Instructions to follow. Line by line, output the data that follows exactly as written.

Given material.

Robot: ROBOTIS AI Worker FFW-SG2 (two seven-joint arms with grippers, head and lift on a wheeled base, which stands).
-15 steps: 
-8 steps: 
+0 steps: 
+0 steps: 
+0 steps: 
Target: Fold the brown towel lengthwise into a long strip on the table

Task answer.
Robot: ROBOTIS AI Worker FFW-SG2 (two seven-joint arms with grippers, head and lift on a wheeled base, which stands).
-15 steps: 
-8 steps: 
+0 steps: 
+0 steps: 
+0 steps: 
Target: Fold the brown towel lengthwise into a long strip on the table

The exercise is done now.